A fish's scales and fin membranes heal quickly, but if the fish’s damage is severe and there are obvious patches of blood or muscle visible, treat against bacteria and fungus.

Superficial damage to the cornea is visible as slight cloudiness. If aquarium water quality is good, eye damage can heal naturally. But under less than perfect conditions, eye damage often gets worse, leading to pop-eye and even the loss of the eye, but the loss of a fish's eye rarely causes any long-term health problems.  Half-blinded fish may be disadvantaged at feeding time, particularly with predatory aquarium fish that hunt by sight.

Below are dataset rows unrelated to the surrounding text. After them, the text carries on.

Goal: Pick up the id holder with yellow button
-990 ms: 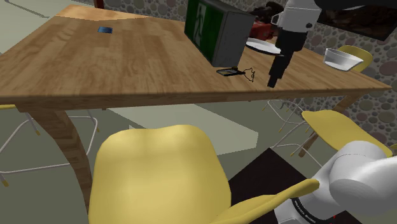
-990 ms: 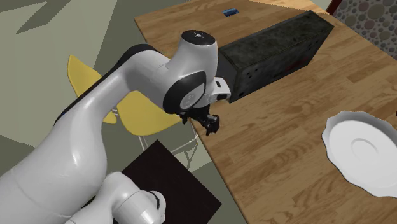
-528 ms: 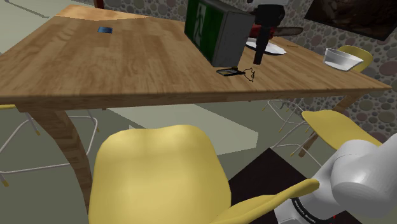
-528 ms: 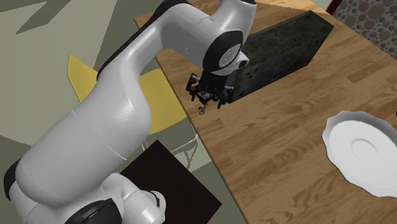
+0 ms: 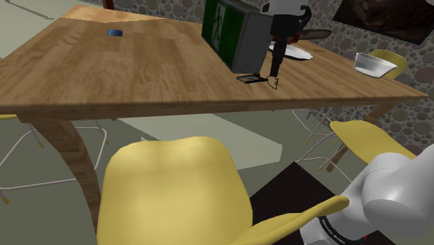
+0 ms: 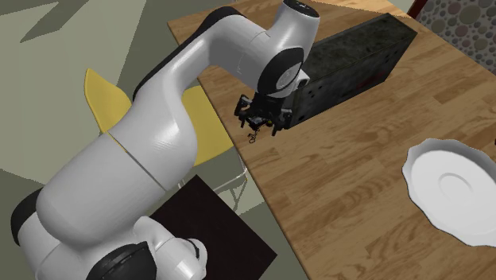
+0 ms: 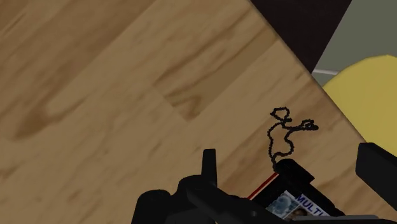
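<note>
the id holder lies flat on the wooden worktop, close to the near edge in the shoulder view, just in front of the dark box with the green face. its thin black chain trails loose toward that edge. the claw hangs just above, fingers spread, with the holder's end between them and untouched. it looks light, thin and flat, likely slick, so a pinch across its narrow body should serve. the limp chain would give no firm hold.
</note>
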Robot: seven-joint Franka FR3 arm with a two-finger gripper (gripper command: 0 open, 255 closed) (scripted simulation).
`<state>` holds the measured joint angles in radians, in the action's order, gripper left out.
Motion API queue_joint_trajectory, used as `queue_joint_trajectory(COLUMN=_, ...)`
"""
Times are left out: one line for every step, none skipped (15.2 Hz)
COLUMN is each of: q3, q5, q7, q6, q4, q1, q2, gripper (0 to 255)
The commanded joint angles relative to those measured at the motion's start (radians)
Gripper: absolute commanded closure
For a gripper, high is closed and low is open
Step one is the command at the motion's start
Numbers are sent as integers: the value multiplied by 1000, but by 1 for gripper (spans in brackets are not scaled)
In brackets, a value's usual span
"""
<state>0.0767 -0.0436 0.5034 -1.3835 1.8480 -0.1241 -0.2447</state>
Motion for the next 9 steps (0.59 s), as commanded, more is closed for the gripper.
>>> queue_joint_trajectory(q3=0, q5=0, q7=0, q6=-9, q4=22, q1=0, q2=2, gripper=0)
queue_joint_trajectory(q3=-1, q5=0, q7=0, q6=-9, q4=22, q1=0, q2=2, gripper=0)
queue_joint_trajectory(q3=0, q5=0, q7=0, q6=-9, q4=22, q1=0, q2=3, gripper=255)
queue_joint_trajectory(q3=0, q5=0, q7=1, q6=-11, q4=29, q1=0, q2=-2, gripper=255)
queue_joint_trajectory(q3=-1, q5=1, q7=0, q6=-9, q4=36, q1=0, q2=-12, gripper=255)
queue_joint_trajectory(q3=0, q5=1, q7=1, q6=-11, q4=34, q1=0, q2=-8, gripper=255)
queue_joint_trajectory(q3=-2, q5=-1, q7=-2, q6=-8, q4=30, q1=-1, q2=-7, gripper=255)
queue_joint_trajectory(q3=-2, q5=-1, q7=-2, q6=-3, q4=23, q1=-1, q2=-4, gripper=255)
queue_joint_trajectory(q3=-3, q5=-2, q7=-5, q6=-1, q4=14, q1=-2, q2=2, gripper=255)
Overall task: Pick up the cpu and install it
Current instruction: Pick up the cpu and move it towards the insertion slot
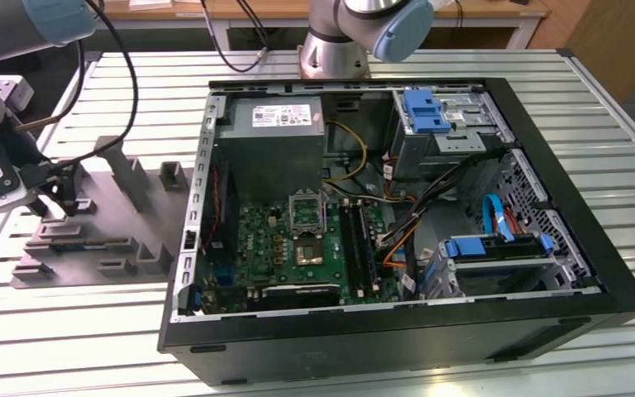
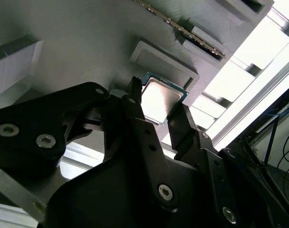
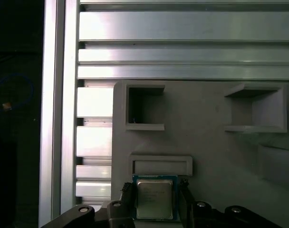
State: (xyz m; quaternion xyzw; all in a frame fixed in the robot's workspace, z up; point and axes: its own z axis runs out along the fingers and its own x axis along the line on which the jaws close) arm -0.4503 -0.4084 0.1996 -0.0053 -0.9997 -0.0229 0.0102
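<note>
The cpu, a small square chip with a pale metal face and a greenish rim, sits between my two black fingers in both wrist views. My gripper is shut on the cpu, with one finger against each of two opposite edges. It is held just over the flat grey plastic fixture, beside a low raised ledge. In the exterior view my gripper hangs over the grey fixture at the exterior view's left, well apart from the open computer case. The motherboard's socket lies inside the case.
The grey fixture carries several upright blocks and pockets around my gripper. A ribbed aluminium table holds everything. Cables trail from the arm over the fixture. Inside the case are a power supply, blue drive brackets and loose wires.
</note>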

Dislocated jaws are a common problem among aquarium fish that fight by pulling at each anothers jaws, especially when the 2 fish are mismatched. Unfortunately, there is no effective therapy, and if the damaged aquarium fish cannot feed itself it will eventually starve to death. Fish jaws are much too delicate to be "popped" back into position, though a vet may try to do so with very large fish. Observe the damaged fish, and if it cannot feed, it will need to be euthanized.